OHDSI / OMOPV4_PCORNetV1_ETL

ETL script to transform data from OMOP v4 CDM to PCORNet V1 CDM
8 stars 7 forks source link

discrepancy in #records omop.condition_occurrence-> pcornet.diagnosis #5

Closed writetoritu closed 9 years ago

writetoritu commented 9 years ago

The query seems to be working correctly: When transforming the omop.condition_occurrence table to the pcornet.diagnosis table, we are able to capture all the visits, i.e. the #visits in both tables is the same.

However, there is a discrepancy in #records : #records (omop.condition_occurrence) > #records (pcornet.diagnosis ) because of the following reasons:

  1. In OMOP, some conditions are not associated with any visit, i.e. some records in the OMOP.condition_occurrence table have NULL value in the visit_occurrence_id field. In PCORnet, ENCOUNTERID is a mandatory field and hence all conditions are required to be associated with a visit.

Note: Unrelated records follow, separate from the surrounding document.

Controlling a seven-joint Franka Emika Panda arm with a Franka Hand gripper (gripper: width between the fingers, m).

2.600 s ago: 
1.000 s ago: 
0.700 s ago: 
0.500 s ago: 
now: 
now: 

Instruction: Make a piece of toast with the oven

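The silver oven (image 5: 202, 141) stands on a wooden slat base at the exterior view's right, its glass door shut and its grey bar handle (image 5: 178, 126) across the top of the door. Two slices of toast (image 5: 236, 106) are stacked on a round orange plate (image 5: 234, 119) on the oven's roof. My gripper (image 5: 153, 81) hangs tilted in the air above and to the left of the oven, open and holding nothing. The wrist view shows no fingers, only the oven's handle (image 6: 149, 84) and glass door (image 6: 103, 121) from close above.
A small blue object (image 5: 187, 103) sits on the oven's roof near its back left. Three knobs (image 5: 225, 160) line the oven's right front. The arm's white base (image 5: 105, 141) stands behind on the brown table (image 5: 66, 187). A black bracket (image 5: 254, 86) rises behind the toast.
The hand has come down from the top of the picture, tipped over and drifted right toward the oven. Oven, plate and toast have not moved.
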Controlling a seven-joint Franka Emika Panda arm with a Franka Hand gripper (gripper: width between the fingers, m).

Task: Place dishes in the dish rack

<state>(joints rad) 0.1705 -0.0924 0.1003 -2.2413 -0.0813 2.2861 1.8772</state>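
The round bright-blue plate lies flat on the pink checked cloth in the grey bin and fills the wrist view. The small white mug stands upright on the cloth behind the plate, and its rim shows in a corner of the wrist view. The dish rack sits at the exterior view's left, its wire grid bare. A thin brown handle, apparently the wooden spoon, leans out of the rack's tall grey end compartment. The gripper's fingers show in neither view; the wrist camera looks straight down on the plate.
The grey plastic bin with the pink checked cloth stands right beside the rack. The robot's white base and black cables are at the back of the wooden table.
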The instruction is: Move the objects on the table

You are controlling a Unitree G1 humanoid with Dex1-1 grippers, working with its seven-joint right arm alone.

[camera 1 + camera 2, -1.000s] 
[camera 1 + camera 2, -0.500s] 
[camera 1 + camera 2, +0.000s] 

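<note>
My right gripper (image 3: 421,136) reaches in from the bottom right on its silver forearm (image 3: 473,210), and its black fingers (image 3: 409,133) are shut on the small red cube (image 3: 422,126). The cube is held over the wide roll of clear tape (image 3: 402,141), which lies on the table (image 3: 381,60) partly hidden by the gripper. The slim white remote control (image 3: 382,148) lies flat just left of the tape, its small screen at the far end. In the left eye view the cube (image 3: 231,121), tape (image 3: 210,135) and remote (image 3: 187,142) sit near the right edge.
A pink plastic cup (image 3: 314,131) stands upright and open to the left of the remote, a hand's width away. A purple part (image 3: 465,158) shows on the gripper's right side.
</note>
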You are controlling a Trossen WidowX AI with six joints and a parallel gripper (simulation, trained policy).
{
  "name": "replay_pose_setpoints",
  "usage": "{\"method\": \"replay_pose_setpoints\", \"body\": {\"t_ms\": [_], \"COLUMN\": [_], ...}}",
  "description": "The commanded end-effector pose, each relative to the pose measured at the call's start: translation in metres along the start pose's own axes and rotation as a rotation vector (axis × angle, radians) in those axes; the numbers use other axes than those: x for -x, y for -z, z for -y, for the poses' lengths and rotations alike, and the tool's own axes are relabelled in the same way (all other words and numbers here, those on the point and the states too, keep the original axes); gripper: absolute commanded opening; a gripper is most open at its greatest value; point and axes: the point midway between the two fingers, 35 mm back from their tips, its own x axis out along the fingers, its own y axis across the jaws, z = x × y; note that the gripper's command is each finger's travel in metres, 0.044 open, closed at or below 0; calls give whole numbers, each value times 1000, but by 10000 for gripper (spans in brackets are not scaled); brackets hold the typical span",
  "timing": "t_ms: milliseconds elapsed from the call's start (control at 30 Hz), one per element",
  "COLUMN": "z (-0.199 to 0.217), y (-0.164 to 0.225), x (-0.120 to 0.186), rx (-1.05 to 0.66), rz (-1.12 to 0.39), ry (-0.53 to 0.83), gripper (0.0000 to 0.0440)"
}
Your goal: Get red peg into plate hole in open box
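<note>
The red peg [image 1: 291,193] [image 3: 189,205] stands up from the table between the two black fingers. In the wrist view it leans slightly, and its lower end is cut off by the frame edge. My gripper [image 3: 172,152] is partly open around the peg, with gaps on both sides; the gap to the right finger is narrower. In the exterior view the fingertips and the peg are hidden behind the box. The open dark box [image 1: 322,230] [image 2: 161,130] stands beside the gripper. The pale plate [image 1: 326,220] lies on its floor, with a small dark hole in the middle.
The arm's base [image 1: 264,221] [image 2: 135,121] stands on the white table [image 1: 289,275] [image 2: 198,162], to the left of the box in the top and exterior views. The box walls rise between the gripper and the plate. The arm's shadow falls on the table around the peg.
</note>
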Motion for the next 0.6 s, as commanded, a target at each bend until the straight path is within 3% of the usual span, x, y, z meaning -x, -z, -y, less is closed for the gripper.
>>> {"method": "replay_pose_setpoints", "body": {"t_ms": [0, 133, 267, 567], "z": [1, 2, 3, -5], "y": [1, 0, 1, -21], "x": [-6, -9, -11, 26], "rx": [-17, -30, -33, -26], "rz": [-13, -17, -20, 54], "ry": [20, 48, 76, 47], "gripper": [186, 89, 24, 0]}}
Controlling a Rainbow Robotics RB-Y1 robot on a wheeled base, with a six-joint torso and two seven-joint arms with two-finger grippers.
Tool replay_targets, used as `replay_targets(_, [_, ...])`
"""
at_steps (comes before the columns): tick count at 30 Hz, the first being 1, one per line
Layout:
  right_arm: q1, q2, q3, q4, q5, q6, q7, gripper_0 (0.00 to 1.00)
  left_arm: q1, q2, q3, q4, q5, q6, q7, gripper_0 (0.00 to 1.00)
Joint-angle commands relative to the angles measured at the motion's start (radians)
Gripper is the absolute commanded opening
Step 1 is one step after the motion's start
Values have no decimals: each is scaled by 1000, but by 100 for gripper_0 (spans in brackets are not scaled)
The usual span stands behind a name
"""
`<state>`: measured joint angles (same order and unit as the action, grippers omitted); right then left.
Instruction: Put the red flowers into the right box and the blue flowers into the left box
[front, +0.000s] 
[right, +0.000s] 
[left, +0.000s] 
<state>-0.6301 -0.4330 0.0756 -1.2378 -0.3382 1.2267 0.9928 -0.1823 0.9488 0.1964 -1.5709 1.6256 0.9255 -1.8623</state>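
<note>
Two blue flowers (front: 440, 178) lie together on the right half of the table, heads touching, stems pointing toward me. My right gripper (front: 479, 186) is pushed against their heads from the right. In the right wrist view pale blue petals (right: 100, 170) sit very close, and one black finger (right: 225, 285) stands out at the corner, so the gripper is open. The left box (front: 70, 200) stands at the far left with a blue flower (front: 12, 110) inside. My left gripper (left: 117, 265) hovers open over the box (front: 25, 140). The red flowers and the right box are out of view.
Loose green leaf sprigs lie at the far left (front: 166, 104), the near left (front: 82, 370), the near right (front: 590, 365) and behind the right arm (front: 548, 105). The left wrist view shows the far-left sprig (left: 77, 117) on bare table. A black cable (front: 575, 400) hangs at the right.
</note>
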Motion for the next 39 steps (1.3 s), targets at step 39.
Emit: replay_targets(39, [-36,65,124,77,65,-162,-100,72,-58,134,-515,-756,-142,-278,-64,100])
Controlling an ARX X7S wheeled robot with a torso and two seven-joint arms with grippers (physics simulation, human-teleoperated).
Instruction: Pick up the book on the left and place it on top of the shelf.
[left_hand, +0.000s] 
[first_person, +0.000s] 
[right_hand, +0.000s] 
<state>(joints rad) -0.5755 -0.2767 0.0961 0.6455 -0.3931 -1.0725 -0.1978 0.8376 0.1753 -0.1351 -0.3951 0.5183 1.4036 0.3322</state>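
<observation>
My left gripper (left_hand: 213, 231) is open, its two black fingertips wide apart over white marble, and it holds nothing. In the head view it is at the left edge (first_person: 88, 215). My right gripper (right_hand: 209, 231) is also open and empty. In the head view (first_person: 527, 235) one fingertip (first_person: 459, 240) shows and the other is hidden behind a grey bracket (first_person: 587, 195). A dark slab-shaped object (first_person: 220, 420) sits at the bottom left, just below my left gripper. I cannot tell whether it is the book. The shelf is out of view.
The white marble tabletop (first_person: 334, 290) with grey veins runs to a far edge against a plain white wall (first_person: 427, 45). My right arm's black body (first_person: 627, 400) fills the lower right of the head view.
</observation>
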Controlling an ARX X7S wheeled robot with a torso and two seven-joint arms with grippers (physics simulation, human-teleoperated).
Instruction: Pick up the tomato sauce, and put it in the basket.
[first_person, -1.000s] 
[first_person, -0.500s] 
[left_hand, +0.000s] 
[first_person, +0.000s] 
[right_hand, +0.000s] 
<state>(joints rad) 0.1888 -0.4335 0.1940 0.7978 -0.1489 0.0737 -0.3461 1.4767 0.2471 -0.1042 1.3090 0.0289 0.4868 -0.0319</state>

After the transformation from OMOP->PCORnet, we lose all the condition_occurrence records that are not associated with any visit.
  2. There is a difference in the granularity between the two tables (An OMOP condition occurrence has much finer level of granularity than a PCORnet diagnosis)
    • An OMOP condition = < condition_concept_id, condition_start_date, visit_occurrence_id, associated_provider_id, condition_source_value, condition_type_concept_id>
      • Please note that I included the three fields (associated_provider_id, condition_source_value, condition_type_concept_id) in the definition. At CHOP, we observed that a given < condition_concept_id, condition_start_date, visit_occurrence_id> may be associated with
      • multiple associated_provider_ids
      • multiple condition_source_values
      • multiple condition_type_concept_ids
    • A PCORnet diagnosis = < ENCOUNTERID, DX>
      • In the pcornet.diagnosis table, there are no fields corresponding to associated_provider_id, condition_source_value, condition_type_concept_id, or even condition_start_date.
    • As a result, all records in omop that correspond to a given condition linked to a certain visit get merged into a single diagnosis record in pcornet. Hence, we observed a decrease in the #records in this transformation.
gracebrownecodes commented 9 years ago

On the reduction in condition records.

  1. We may be able to associate some more conditions with visits. Failing that, we can consider associating condition records with the closest visit in time during the transformation to PCORnet (I wouldn't want to insert assumed data in the OMOP model if its not required).
  2. I don't think there is anything that can be done about the provider and condition type dimensions of condition that OMOP records but PCORnet does not.
  3. We may be able to improve the mapping of condition source values to condition concepts and thereby reduce the number of duplicates when the source value is removed for PCORnet. For example, several of the records Ritu showed me had a condition concept of 0, meaning unknown. So this issue may resolve itself as we move to better concept mappings in Vocabulary V4.5

Any thoughts @burrowse?

gracebrownecodes commented 9 years ago

@mgkahn is against 1:

"I do not think we should be making data up so I do not think we should do 1 for the same reason in your parenthetical."

burrowse commented 9 years ago

Agreed @mgkahn @aaron0browne ... I think we want to put the best representation of the data what we have forth and not interpolate any values or make our best guess in this case. The conditions that are not associated with visits are problem list conditions. I think generally speaking a diagnosis from the problem list should be noted on an encounter at least once, so we shouldn't be losing too much condition occurrence data by not being able to map them because of this. I can look into this and provide more specific numbers.

Agreed on the differences in the models, I think that the required fields are indicative of the granularity of information each model is hoping to address when querying for information. Unless PCORnet expands these values are just going to be dropped, but the presence of the condition on the chart remains intact.

writetoritu commented 9 years ago

Such reasons for discrepancy will be documented in a separate code review document. Closing this issue.